Une évolution temporelle révélatrice
Les alertes récentes de la presse économique montrent que cette tendance n'est pas nouvelle. Dès 2025, les performances macroéconomiques de l'Afrique de l'Ouest étaient saluées, mais les observateurs pointaient déjà la dépendance croissante aux importations asiatiques. La guerre au Moyen-Orient, évoquée dans les analyses de juillet 2026, a probablement accéléré la recherche de fournisseurs alternatifs, l'Asie offrant des chaînes d'approvisionnement jugées plus résilientes. Par ailleurs, les investissements chinois dans les ports de Lomé, Abidjan ou Dakar, ainsi que les accords de coopération avec l'Inde dans le secteur minier, ont créé des infrastructures et des relations commerciales durables. Le Togo, avec sa position géographique stratégique, bénéficie de ces flux, mais il doit aussi composer avec les exigences de ses partenaires asiatiques, qui négocient souvent des accès préférentiels aux ressources en échange d'investissements.
L'évolution des parts de marché entre 2025 et 2026 mérite d'être soulignée : si la Chine a consolidé sa place de premier fournisseur, l'Inde a gagné du terrain côté exportations, passant d'un rôle secondaire à celui de principal client. Cette montée en puissance indienne, tirée par la demande en phosphates, reflète la stratégie de New Delhi de sécuriser ses approvisionnements en matières premières agricoles et industrielles. À l'inverse, la part de la France, bien que stable en valeur, diminue en proportion, signe d'un désengagement relatif des anciennes puissances coloniales au profit de nouveaux acteurs. Cette recomposition géopolitique, qui se joue à l'échelle du continent, a des implications directes pour les politiques commerciales et industrielles des États ouest-africains.

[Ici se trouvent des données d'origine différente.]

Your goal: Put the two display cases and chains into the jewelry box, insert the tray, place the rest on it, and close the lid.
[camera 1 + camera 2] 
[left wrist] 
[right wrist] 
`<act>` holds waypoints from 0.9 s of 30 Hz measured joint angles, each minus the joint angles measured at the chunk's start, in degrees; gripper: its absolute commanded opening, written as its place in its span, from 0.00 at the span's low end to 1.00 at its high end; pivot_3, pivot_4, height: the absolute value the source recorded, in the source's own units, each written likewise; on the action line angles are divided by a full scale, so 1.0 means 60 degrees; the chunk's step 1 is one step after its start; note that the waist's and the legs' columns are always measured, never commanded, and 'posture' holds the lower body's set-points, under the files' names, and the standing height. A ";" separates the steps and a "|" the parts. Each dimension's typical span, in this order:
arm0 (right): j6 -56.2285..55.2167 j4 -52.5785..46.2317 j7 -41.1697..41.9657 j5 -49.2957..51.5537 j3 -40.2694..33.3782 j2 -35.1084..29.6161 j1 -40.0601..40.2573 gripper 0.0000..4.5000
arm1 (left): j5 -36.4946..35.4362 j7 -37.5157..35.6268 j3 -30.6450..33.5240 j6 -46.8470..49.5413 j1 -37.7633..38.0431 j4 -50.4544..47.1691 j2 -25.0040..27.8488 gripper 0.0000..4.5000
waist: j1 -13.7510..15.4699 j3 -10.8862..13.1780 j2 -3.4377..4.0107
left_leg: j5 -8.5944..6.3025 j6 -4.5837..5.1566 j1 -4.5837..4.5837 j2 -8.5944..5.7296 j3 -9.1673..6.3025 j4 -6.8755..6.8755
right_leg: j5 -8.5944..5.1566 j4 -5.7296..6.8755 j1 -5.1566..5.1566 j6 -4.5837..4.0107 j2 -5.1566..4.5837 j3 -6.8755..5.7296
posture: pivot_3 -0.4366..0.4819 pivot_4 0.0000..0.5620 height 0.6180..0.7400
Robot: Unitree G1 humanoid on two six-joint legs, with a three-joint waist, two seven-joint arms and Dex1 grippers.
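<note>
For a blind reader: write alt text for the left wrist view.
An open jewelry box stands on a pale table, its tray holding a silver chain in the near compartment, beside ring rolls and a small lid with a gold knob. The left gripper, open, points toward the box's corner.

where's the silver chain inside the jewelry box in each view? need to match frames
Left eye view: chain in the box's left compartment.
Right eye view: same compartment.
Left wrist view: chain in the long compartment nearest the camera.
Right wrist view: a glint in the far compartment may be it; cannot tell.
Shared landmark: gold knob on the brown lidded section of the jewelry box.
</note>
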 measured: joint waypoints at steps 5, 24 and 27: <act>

La question n'est pas tant de savoir si l'Asie restera le premier partenaire du Togo — cela semble acquis — mais de comprendre comment cette relation évoluera et quelles en seront les conséquences pour l'ensemble de la région. Les pays de l'AOF, qui cherchent à diversifier leurs économies et à créer des emplois, doivent trouver un équilibre entre l'exploitation de leurs ressources naturelles et le développement de chaînes de valeur locales. Les données togolaises, au-delà de leur portée nationale, offrent un miroir des dynamiques à l'œuvre dans toute l'Afrique de l'Ouest.
La prédominance de l'Asie dans le commerce togolais, loin d'être une simple donnée statistique, révèle une transformation structurelle des relations économiques de l'Afrique de l'Ouest. Alors que la CEDEAO s'efforce de promouvoir une intégration régionale capable de soutenir la croissance, les flux commerciaux s'orientent de plus en plus vers des partenaires extra-continentaux. Cette situation soulève des questions fondamentales sur la capacité des États ouest-africains à tirer parti de ces échanges pour bâtir des économies plus résilientes et plus diversifiées, à l'heure où les cours des matières premières restent volatils et où les tensions géopolitiques mondiales ne cessent de s'intensifier.